• _WHAT THE TASK ASKS_: Here is the task for the records below: repeat exactly the lines from the one with "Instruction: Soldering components" to the one with "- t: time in", both included, and nothing else.

##### INFORMATION SUPPLIED #####

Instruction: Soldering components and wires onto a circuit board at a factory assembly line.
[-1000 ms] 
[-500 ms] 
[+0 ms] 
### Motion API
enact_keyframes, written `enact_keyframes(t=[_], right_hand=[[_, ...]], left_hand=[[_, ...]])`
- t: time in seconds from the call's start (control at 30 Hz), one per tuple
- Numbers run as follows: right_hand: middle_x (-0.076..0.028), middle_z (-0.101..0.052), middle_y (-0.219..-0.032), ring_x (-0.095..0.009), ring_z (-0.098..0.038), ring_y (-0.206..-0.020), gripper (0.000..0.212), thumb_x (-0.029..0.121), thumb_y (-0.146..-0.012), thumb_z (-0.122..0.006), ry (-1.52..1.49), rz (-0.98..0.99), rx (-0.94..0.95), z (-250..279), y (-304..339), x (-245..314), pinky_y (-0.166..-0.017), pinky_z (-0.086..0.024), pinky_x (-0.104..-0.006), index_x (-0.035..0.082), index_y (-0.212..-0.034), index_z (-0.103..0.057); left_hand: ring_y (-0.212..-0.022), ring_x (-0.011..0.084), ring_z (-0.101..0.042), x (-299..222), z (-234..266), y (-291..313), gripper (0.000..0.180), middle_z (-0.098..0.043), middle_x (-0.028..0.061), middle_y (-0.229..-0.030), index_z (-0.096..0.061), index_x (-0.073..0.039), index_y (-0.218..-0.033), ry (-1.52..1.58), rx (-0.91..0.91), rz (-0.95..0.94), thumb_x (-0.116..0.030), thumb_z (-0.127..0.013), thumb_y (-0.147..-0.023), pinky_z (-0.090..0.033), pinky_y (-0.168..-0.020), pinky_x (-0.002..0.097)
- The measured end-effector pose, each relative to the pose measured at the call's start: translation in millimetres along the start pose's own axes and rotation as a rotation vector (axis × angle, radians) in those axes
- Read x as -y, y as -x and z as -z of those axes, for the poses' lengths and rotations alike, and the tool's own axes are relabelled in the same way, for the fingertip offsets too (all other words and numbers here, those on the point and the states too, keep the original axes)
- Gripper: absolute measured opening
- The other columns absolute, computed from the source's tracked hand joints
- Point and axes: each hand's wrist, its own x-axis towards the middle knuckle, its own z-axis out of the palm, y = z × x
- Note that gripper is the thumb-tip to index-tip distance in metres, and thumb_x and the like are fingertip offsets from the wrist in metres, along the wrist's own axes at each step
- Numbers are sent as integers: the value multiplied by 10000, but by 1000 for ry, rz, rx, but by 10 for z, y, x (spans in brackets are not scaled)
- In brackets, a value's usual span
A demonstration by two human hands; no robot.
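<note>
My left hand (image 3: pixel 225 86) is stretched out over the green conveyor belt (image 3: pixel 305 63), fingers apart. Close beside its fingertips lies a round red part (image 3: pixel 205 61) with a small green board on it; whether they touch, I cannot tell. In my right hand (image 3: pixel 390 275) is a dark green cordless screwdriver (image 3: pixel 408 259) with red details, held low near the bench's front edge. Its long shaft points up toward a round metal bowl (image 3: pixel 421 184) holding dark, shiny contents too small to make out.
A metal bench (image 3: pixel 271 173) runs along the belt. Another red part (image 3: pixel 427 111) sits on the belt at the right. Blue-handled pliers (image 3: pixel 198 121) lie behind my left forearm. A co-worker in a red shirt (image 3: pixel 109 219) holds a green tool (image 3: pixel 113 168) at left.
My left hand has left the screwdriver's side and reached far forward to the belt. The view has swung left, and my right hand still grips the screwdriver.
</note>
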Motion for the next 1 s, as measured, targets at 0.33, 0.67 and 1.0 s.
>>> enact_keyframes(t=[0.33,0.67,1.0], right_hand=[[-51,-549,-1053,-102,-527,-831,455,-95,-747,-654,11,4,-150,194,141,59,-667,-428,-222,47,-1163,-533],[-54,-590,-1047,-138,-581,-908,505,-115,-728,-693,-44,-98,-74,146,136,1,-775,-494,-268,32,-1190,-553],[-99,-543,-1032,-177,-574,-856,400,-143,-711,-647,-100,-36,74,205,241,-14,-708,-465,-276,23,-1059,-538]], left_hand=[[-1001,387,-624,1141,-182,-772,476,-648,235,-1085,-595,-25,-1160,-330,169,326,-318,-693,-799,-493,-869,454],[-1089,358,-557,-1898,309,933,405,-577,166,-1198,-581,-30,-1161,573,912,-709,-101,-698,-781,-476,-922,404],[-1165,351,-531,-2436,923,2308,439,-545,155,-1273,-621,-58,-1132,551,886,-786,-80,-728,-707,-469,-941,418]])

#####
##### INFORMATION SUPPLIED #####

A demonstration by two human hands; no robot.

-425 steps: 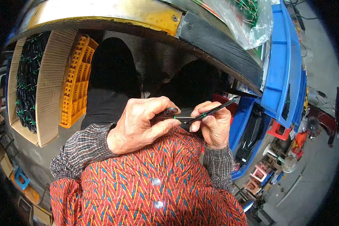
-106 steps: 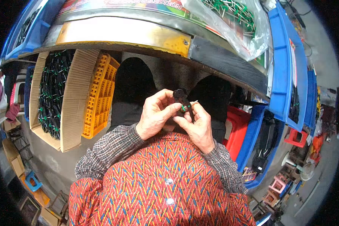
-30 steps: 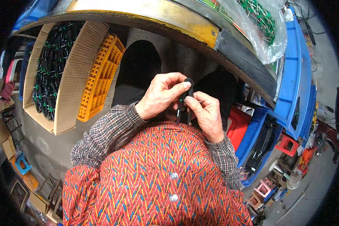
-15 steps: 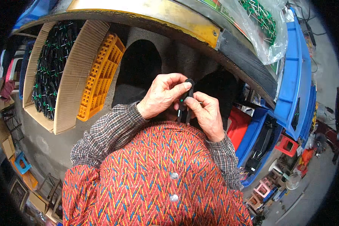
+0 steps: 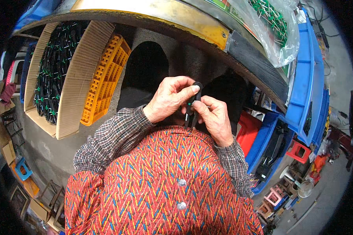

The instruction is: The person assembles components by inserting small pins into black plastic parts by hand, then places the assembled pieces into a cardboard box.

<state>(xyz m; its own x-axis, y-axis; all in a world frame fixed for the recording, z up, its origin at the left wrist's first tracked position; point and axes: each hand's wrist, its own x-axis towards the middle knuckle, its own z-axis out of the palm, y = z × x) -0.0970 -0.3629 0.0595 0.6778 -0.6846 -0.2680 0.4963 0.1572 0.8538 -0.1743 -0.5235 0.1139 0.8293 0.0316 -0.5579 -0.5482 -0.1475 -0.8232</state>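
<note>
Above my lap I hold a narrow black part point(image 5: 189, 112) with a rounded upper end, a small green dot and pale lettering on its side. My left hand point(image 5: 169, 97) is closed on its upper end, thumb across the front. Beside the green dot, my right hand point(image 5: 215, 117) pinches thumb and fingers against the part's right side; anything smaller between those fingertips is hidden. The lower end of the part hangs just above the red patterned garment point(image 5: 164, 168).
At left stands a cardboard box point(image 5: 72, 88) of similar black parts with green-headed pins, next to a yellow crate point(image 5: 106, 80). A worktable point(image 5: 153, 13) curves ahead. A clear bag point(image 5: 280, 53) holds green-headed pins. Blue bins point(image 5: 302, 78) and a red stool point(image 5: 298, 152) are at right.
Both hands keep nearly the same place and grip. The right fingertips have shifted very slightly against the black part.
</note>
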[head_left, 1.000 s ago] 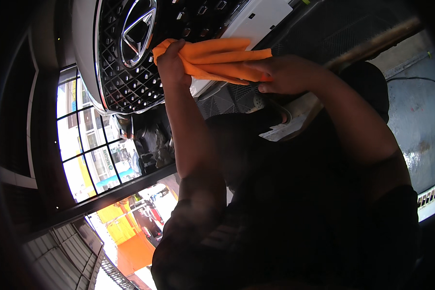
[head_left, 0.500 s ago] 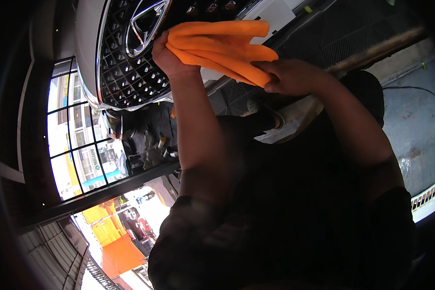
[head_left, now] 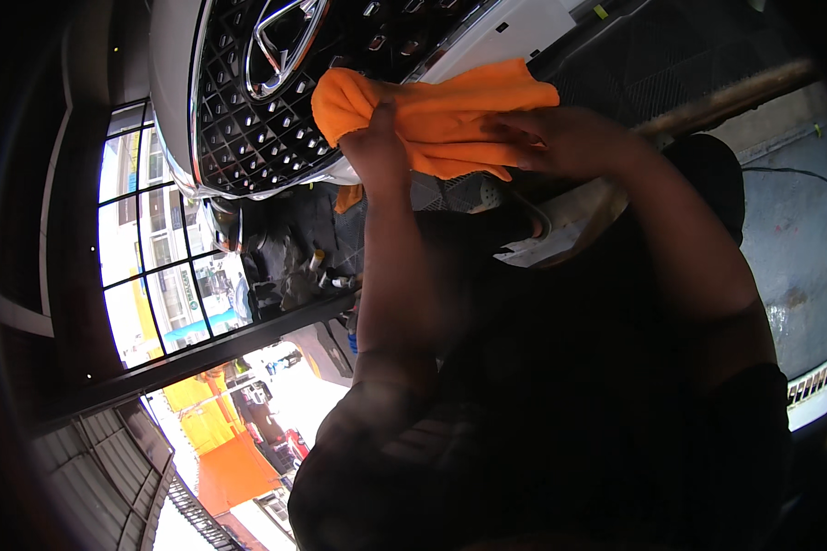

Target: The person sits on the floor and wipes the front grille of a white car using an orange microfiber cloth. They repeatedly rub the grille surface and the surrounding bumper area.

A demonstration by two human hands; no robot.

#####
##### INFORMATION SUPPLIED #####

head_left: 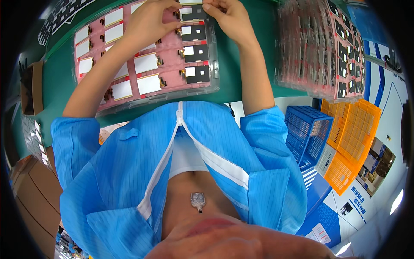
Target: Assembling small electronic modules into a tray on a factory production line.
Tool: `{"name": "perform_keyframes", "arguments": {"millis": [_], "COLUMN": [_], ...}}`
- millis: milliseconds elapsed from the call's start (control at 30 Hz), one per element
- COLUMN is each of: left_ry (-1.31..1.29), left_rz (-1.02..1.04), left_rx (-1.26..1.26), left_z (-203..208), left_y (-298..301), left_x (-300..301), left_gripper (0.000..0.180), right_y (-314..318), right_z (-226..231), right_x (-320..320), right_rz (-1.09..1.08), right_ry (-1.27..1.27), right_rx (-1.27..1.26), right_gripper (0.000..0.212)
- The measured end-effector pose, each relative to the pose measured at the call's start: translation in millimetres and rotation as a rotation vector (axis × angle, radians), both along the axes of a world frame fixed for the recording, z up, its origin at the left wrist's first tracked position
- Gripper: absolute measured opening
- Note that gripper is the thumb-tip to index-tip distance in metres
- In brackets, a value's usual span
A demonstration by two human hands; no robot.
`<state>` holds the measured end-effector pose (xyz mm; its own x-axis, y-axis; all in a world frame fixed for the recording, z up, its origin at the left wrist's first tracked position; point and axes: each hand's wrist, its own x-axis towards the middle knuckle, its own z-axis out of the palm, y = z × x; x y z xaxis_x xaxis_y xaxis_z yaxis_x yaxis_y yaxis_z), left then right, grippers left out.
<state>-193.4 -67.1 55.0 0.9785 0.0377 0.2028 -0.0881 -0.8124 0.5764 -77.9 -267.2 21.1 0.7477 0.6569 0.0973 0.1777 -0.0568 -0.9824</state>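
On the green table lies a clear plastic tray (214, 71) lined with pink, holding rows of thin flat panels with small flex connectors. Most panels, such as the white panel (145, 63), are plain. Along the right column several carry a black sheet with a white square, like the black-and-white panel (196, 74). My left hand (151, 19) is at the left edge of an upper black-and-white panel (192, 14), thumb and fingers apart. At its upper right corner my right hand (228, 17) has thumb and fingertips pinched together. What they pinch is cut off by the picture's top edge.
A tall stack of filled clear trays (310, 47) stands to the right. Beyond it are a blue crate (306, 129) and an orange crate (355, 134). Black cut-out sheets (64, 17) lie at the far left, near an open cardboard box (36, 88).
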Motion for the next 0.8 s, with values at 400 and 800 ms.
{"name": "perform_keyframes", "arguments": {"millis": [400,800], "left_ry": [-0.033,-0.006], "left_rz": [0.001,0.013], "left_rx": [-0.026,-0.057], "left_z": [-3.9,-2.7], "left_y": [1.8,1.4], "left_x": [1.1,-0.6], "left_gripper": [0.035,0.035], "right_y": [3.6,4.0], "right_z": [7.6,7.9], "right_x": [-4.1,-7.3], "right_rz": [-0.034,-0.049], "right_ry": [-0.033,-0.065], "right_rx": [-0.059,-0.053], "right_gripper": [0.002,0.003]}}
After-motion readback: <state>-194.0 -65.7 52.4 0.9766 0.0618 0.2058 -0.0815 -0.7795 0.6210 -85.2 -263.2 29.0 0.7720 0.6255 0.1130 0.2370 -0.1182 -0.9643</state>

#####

• _TASK RESPONSE_:
Instruction: Soldering components and wires onto a circuit board at a factory assembly line.
[-1000 ms] 
[-500 ms] 
[+0 ms] 
### Motion API
enact_keyframes, written `enact_keyframes(t=[_], right_hand=[[_, ...]], left_hand=[[_, ...]])`
- t: time in seconds from the call's start (control at 30 Hz), one per tuple

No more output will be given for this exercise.